同じ英会話スクールでも持っているコア能力によって方向性が変わってくる。そこを見極めて経営できるかが大事。「他社がやっているから自社でも」という安易な考えでは失敗する可能性があります。

――長寿企業はコア能力を見失わなかったから事業が続いてきたのでしょうか?

少なくとも今まではそうです。岡谷鋼機は、もともとは鍬などの鉄製品を扱っていた商社ですが、30年以上前にインテルからICチップを輸入して日本へ広めました。同社はコア能力を「鉄を扱うこと」ではなく、「関係性のすり合わせ能力」と認識し、売り手と買い手の間に立って調整することが自分たちの本質的な役割だとしたら、扱う商材は鉄でもコメでもICでも何でもよいと考えたのでしょう。仮に30年前に「コア能力は鉄を扱うこと」と認識していたら、ICを扱うことはなかったでしょうし、同社の歴史は変わっていたはずです。
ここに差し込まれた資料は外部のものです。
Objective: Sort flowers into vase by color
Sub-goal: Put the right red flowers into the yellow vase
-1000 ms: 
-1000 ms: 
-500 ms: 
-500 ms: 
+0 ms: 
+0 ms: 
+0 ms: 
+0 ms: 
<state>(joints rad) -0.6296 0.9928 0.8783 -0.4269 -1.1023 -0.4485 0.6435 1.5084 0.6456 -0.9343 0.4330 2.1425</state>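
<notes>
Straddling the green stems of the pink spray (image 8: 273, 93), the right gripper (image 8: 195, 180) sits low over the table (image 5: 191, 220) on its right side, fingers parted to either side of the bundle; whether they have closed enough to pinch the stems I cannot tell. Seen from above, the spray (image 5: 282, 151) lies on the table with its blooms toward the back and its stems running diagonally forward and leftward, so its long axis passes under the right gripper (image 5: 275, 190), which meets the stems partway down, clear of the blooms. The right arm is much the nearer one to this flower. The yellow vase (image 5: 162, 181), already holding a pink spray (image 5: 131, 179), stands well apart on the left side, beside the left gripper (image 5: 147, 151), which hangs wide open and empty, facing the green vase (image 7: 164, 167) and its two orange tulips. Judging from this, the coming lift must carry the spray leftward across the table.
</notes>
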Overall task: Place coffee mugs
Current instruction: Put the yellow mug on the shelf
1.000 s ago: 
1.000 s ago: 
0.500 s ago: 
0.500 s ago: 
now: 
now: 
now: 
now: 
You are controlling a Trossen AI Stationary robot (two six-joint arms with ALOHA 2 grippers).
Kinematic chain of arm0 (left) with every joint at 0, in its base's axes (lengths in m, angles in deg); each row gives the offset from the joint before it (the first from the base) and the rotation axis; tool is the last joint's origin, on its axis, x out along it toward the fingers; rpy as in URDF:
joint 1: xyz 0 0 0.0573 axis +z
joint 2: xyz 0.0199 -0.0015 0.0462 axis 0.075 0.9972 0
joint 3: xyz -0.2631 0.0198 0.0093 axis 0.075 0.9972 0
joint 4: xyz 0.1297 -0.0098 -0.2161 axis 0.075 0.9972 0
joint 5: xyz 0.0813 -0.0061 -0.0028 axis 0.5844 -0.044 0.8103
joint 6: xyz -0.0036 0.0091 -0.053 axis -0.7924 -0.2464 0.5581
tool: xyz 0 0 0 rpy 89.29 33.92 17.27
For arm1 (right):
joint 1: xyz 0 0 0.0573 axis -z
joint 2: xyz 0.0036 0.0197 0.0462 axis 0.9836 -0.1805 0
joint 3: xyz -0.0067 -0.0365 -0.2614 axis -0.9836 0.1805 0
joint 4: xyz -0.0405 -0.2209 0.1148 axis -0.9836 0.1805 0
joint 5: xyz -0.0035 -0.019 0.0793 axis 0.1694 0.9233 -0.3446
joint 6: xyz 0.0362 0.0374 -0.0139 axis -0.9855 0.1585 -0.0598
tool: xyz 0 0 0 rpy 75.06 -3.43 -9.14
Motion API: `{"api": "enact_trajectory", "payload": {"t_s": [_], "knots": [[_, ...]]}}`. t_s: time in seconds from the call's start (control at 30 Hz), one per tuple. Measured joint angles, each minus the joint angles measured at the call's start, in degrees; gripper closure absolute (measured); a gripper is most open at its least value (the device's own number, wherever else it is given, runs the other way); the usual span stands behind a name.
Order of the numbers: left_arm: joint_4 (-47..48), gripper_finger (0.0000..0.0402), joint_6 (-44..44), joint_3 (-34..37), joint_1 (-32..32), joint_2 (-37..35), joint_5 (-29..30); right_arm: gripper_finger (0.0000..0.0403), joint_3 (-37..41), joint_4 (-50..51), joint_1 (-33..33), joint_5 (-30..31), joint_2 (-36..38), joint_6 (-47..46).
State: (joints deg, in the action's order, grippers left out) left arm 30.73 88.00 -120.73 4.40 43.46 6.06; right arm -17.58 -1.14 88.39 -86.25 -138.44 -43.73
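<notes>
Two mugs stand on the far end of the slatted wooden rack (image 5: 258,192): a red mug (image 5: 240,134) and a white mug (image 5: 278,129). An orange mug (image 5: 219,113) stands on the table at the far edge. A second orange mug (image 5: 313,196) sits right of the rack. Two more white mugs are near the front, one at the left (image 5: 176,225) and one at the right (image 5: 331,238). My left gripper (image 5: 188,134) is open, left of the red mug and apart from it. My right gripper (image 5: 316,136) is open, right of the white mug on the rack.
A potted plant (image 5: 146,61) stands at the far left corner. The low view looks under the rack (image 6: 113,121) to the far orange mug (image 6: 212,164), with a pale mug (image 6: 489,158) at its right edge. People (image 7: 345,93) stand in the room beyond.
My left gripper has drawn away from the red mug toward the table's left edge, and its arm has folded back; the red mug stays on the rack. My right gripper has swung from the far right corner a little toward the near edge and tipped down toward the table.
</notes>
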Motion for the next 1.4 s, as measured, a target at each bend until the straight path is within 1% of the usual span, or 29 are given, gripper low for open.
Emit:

月桂冠のコア能力は日本酒を製造することではなく、経験をサイエンスする力だと思います。日本酒は冬に杜氏が国内で作っていましたが、今では夏に米国工場で製造しているのです。杜氏の経験に全て頼っていたら日本で冬にしか作れませんが、コア能力を生かして経験を数値に落とし化学的に分析したことで、日本酒だけでなく、バイオ研究など多方面に事業を拡大しています。

これらの事例からも分かるように、いつの時代も企業は変化しないと衰退します。企業を存続させるにはコア能力を認知し、その能力をベースに新しい価値を創造していくことが重要なのです。

グロービス経営大学院
経営研究科 研究科長/常務理事

田久保 善彦さん

慶應義塾大学理工学部卒業、修士(工学)、博士(学術)、スイスIMD PEDコース修了。株式会社三菱総合研究所を経て現職。経済同友会幹事、新産業革命と規制・法制改革委員会副委員長(2017、2018年度)、ベンチャー企業社外取締役、顧問等も務める。著書:『創業三〇〇年の長寿企業はなぜ栄え続けるのか』『志を育てる』『これからのマネジャーの教科書』(東洋経済新報社)ほか多数。